Example 24.1 NASA tracks data on fireball events, exceptionally bright meteors that are spectacular enough to to be seen over a very wide area1. Let \(X\) be the time, measured in months (assume 30 days), between any two fireballs and suppose \(X\) has pdf \[ f_X(x) = 2.5 e^{-2.5 x}, \; x \ge0 \] We say that \(X\) has an Exponential distribution with rate 2.5 per month.
- Sketch the pdf of \(X\) and verify that \(f_X\) is a valid pdf.
- Without doing any integration, approximate the probability that the time until the next fireball rounded to the nearest day is 6 days.
- Compute the probability that the time until the next fireball is less than 6 days.
- Compute and interpret \(\text{P}(X > 2)\).
- Find the cdf of \(X\).
- Find the median time between fireballs.
- Suggest a shortcut formula for \(\text{E}(X)\). Then compute and interpret \(\text{E}(X)\). How does the mean compare to the median? Why?
- Compute and interpret \(\text{P}(X \le \text{E}(X))\).
- Compute \(\text{E}(X^2)\).
- Find \(\text{Var}(X)\) and \(\text{SD}(X)\).
- Suppose \(Y\) is the time between fireballs measured in days. How does all of the above change?
- A continuous random variable \(X\) has an Exponential distribution with rate parameter \(\lambda>0\) if its pdf is \[ f_X(x) = \begin{cases}\lambda e^{-\lambda x}, & x \ge 0,\\ 0, & \text{otherwise} \end{cases} \]

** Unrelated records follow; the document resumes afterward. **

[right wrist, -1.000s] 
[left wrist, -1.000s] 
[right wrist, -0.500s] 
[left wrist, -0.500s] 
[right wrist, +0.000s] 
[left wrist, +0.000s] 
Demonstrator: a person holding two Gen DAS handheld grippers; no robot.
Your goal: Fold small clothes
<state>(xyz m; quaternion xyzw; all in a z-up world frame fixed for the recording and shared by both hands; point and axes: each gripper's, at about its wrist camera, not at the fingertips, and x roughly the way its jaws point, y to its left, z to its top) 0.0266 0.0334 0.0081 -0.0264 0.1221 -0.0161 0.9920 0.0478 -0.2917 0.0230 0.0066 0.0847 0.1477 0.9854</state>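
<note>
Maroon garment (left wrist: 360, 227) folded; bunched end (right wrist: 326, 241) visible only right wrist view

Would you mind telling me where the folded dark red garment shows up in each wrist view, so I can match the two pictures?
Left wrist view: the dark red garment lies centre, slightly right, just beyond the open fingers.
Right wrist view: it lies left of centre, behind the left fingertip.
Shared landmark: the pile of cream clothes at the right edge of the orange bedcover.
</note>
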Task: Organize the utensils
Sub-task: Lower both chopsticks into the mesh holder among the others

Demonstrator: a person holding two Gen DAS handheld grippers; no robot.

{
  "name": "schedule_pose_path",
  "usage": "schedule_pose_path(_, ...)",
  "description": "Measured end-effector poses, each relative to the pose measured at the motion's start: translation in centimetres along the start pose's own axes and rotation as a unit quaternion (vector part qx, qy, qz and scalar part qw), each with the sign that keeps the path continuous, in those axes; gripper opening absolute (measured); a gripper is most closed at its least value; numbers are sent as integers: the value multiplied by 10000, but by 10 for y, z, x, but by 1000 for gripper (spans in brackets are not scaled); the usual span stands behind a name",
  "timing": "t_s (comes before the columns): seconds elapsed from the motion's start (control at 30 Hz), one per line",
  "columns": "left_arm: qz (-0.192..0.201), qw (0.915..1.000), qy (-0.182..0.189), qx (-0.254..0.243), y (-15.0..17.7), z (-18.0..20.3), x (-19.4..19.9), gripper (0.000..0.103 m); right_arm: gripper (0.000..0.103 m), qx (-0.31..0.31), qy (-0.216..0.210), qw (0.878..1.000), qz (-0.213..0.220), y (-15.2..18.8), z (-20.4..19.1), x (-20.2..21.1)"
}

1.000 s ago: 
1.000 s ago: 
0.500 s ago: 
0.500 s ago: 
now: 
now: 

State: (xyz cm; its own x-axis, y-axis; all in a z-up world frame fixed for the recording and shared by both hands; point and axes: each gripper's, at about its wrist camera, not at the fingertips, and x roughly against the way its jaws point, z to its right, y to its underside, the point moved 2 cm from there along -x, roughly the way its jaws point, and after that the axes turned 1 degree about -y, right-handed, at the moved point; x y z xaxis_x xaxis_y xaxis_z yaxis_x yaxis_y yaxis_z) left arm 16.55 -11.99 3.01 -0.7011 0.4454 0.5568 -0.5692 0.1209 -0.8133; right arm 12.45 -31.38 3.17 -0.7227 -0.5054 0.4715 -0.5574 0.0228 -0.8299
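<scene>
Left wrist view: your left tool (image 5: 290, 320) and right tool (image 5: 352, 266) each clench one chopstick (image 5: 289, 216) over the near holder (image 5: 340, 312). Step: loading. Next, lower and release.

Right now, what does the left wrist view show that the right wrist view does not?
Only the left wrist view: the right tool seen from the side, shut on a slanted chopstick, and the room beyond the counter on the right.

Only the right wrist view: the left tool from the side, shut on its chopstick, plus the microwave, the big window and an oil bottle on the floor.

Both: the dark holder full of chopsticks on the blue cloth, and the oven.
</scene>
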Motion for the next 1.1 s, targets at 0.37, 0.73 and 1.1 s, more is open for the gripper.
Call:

- If \(X\) has an Exponential(\(\lambda\)) distribution then \[\begin{align*} \text{cdf:} \quad F_X(x) & = 1-e^{-\lambda x}, \quad x\ge 0\\ \text{P}(X>x) & = e^{-\lambda x}, \quad x\ge 0\\ \text{quantile:} \quad Q(p) & = -(1/\lambda) \ln(1-p),\quad 0<p<1\\ \text{E}(X) & = \frac{1}{\lambda}\\ \text{Var}(X) & = \frac{1}{\lambda^2}\\ \text{SD}(X) & = \frac{1}{\lambda} \end{align*}\]
- Percentiles for any Exponential distribution follow a particular pattern in terms of multiples of the mean:
- For any \(m>0\), \(\text{P}(X \le m\text{E}(X)) = 1-e^{-m}\).
- The \(p\)th percentile is \(-\ln(1-p)\) times \(\text{E}(X)\).
- See Table 24.1.
- Exponential distributions are often used to model the waiting time in a random process until some event occurs.
- \(\lambda\) is the average rate at which events occur over time (e.g., 2 per hour)
- \(1/\lambda\) is the mean time between events (e.g., 1/2 hour)
- If \(X\) has an Exponential(\(\lambda)\) distribution and \(a>0\) is a constant, then \(aX\) has an Exponential(\(\lambda/a\)) distribution.
- If \(X\) is measured in hours with rate \(\lambda = 2\) per hour and mean 1/2 hour
- Then \(60X\) is measured in minutes with rate \(2/60\) per minute and mean \(60(1/2)=30\) minutes.
- If \(X\) has an Exponential(1) distribution and \(\lambda>0\) is a constant then \(X/\lambda\) has an Exponential(\(\lambda\)) distribution.
- If \(U\) has a Uniform(0, 1) distribution then \(-\ln(1-U)\) has Exponential(1) distribution, and \(-(1/\lambda) \ln(1-U)\) has an Exponential(\(\lambda\)) distribution.
Example 24.2 Continuing Example 24.1. Let \(X\) be the waiting time (months) until the next fireball and assume \(X\) has an Exponential(2.5) distribution.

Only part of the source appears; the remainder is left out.